Below the black stratum which lies under the graves of the period of 3000 B.C. the richest graves were found. Here were discovered clay tablets, inscribed with a semi-pictographic script, and seals bearing the names of kings unrecorded in history. Among the other important "finds" may be mentioned:--(1) Eight shell plaques decorated with linear patterns (see Plate XV) and animal figures; the lines are filled in with colour, red and black. (2) A royal gaming board, which consists of 20 shell plaques, decorated with linear designs and inlay of red paste and lapis lazuli, and framed with lapis lazuli, ivory and mother-of-pearl. It is the Sumerian equivalent of the so-called draught-boards which have been found in Egyptian tombs, and seems to indicate that the Sumerians, as well as the Egyptians, believed that their dead amused themselves by playing some game like that of draughts in the Other World.
But the greatest "find" of all was made just before the end of the season. About 18 feet below the level of the ground Mr. Woolley came upon a hoard of copper tools and weapons. This consisted of sets of chisels and bundles of heavy spear-heads, and side by side with these were two gold chisels and a gold spear-head. Further research brought to light more copper weapons, arrows by the quiverful, lance-points, a mace, axe-heads, and parts of bows. Round about these were pendants in carnelian, lapis lazuli and gold, the gold binding for a bow, an adze of solid gold, its wooden handle being covered with plaster painted red and bound with thin gold. Lying a little apart was a silver baldric, to which was attached a "vanity case" of gold filigree work, containing a pair of tiny tweezers, spoon and stiletto, all of gold, hung upon a silver ring. Close by was a dagger (see Plate XIV, No. 2). The hilt is formed of one piece of deep-coloured lapis lazuli studded with gold, and the blade is of burnished gold; the sheath is of solid gold. The back of the latter is plain except for two lines of simple beading, but the front is entirely covered with an intricate design in filigree work. The dagger and its sheath are marvels of design and workmanship, and as they were made at least fifty-five centuries ago, they are among the oldest and finest specimens of the craft of the goldsmith in the world.

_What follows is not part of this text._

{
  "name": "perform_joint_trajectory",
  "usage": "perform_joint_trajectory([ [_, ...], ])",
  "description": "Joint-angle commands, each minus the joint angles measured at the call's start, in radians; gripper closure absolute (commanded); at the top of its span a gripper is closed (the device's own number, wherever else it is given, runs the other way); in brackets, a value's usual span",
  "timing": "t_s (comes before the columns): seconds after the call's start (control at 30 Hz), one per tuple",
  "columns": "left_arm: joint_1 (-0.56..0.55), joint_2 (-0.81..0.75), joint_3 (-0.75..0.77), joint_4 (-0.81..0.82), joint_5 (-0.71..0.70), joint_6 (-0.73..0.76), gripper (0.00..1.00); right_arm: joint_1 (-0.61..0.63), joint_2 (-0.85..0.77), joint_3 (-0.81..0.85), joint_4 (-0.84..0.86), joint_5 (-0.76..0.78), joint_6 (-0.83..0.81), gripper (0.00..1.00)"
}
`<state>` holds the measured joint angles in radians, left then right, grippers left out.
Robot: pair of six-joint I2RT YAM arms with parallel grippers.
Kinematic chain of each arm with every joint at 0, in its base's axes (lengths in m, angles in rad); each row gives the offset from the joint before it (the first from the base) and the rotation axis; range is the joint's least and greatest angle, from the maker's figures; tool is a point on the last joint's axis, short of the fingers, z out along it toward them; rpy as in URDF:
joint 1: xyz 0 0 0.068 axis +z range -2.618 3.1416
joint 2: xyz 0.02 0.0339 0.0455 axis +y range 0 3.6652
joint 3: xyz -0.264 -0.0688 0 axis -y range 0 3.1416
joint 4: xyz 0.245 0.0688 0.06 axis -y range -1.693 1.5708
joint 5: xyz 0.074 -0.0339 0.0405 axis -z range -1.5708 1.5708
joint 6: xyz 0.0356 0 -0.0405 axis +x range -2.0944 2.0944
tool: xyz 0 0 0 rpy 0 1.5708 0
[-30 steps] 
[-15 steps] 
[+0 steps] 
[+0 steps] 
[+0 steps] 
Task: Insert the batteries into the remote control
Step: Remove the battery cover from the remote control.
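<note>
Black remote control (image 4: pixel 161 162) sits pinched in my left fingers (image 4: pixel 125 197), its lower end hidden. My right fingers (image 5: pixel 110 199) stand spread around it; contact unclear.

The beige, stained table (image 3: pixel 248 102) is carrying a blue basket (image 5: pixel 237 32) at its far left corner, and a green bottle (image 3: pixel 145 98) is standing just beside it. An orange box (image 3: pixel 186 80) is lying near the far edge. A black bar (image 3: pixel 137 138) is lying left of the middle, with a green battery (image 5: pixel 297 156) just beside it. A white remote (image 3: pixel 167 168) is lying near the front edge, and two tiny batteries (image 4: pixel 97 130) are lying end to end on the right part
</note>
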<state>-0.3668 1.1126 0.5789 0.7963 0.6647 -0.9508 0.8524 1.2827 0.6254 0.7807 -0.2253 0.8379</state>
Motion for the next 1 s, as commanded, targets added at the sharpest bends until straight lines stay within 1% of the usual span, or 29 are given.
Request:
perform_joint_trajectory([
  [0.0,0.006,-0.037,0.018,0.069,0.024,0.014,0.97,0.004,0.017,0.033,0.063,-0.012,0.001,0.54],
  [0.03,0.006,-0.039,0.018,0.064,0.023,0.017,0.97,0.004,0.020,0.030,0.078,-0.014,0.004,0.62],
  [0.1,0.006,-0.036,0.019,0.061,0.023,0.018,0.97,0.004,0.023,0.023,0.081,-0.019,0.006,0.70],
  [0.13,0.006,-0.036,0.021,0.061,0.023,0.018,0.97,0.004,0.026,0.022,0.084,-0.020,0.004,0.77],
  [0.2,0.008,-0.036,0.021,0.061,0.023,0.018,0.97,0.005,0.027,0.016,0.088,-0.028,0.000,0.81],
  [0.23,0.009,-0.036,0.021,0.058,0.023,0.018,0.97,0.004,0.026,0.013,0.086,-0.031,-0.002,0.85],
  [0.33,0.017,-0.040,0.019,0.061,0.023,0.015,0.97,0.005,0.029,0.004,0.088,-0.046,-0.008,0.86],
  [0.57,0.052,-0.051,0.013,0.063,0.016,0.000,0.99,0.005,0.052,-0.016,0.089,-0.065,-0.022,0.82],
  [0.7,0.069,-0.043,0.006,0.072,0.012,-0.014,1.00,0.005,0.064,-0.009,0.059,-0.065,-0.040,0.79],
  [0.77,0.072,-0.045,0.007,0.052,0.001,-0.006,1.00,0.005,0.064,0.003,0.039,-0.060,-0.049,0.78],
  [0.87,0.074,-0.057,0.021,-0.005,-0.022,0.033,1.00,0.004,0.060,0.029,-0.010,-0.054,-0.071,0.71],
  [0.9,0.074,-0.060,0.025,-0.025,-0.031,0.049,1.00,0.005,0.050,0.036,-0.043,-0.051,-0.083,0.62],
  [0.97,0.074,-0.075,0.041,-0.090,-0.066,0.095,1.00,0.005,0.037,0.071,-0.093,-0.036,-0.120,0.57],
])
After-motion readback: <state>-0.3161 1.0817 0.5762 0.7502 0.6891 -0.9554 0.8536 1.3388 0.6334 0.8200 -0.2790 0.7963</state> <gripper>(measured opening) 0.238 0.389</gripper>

All the more important antiquities which have fallen to the share of the Trustees of the British Museum are exhibited in the Babylonian Rooms of the Museum, and are on view all day and every day. Mr. Woolley has written and published in October each year in The Antiquaries' Journal a detailed report, with excellent plans and a large number of photographic plates, of the work done at Ur during the preceding winter, and to these the reader who requires fuller and more detailed information about the work is begged to refer. The Trustees of the British Museum have also decided to publish a full scientific Report on the work, with maps, plans, and photographs, and the first volume of it, which deals with the discovery of the temple of A-an-ni-pad-da at Tall al-`Ubêd, near Ur, by Dr. H. R. Hall, and the completion of its excavation by Mr. Woolley, has already appeared. A smaller work on the temple of Tall al-`Ubêd is being prepared by Dr. H. R. Hall, and Mr. C. J. Gadd, of the British Museum, is writing the history of Ur from the time of the Seven Wise Men who flourished before the Flood to the final downfall and decay of the city about 300 B.C.